Forecast versus actual
We will fit to the training data and make a forecast for the test data. We can then compare the forecast to the actual values in the test data.
fit1 <- forecast::auto.arima(traindat)
fr <- forecast::forecast(fit1, h=2)
fr
## Point Forecast Lo 80 Hi 80 Lo 95 Hi 95
## 1988 10.03216 9.789577 10.27475 9.661160 10.40317
## 1989 10.09625 9.832489 10.36001 9.692861 10.49964
Plot the forecast and compare to the actual values in 1988 and 1989.
plot(fr)
points(testdat, pch=2, col="red")
legend("topleft", c("forecast","actual"), pch=c(20,2), col=c("blue","red"))
5.0.2 Cross-Validation
An alternate approach to is to use cross-validation. This approach uses windows or shorter segments of the whole time series to make a series of single forecasts. We can use either a variable length or a fixed length window.
Variable window
For the variable length window approach applied to the Anchovy time series, we would fit the model 1964-1973 and forecast 1974, then 1964-1974 and forecast 1975, then 1964-1975 and forecast 1976, and continue up to 1964-1988 and forecast 1989. This would create 16 forecasts which we would compare to the actual landings. The window is ‘variable’ because the length of the time series used for fitting the model, keeps increasing by 1.
Fixed window
Another approach uses a fixed window. For example, a 10-year window.
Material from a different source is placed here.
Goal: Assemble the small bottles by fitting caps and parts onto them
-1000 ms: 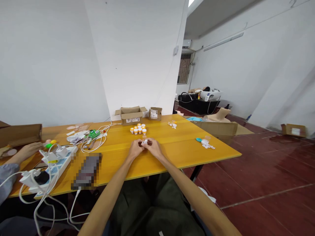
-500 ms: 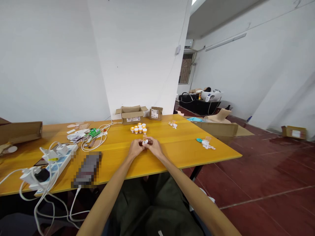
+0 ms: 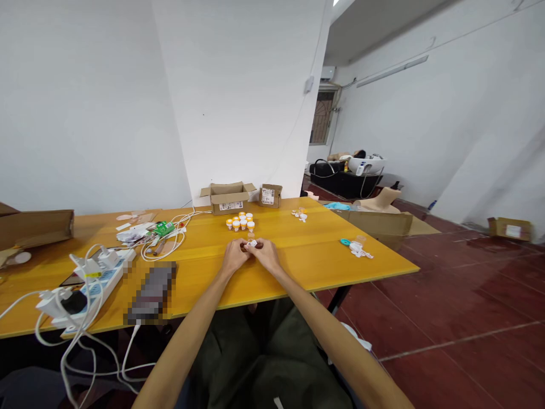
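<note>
My left hand (image 3: 233,255) and my right hand (image 3: 267,253) meet over the yellow table (image 3: 298,255), fingers pinched together on a small white piece (image 3: 252,243) held between them. What the piece is I cannot make out. Just beyond my hands stands a cluster of several small orange-and-white capped bottles (image 3: 240,221). Both forearms reach in from the bottom of the view.
Two open cardboard boxes (image 3: 227,197) sit at the table's far edge by a white pillar. A white power strip (image 3: 91,281) with plugs and cables lies at the left, a pixelated phone (image 3: 151,291) beside it. Small white and teal parts (image 3: 355,247) lie at the right.
A co-worker's hand and sleeve at the far left have left the view. My hands stay joined on the small piece, shifting it only slightly.
</note>
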`<state>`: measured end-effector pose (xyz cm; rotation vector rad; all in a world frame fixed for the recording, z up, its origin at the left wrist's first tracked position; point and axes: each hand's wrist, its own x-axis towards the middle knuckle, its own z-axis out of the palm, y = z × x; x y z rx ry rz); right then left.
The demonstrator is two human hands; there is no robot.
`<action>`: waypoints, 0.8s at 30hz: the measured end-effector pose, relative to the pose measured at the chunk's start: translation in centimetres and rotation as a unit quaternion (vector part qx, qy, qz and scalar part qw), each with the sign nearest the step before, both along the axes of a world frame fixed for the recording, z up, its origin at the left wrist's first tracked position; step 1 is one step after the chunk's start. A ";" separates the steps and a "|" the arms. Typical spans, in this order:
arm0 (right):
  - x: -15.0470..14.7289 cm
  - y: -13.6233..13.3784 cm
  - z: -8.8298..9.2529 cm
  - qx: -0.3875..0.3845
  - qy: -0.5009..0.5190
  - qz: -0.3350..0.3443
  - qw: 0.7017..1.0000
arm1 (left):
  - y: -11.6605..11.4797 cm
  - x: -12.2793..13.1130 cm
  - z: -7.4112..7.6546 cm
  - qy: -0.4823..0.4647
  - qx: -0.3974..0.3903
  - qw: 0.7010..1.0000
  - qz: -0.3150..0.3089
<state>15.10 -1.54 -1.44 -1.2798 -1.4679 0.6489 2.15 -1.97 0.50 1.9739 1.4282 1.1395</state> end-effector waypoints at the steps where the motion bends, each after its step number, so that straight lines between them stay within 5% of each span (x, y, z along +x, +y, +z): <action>1: 0.0 0.0 -0.1 0.003 0.000 -0.002 1.000 | 0.0 0.0 0.0 0.001 0.005 1.000 0.002; 11: 0.0 0.8 -1.2 0.031 -0.022 -0.023 0.999 | 0.6 -0.3 -0.8 0.013 0.025 1.000 0.008; 24: 0.3 0.4 -0.9 0.035 -0.052 -0.014 0.998 | 0.3 -0.2 -0.2 -0.026 -0.018 0.998 -0.047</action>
Cross-validation farther in future
Sometimes it makes more sense to test the performance for forecasts that are farther in the future. For example, if the data from your catch surveys takes some time to process, then you might need to make forecasts that are farther than 1 year from your last data point.
In that case, there is a gap between your training data and your test data point.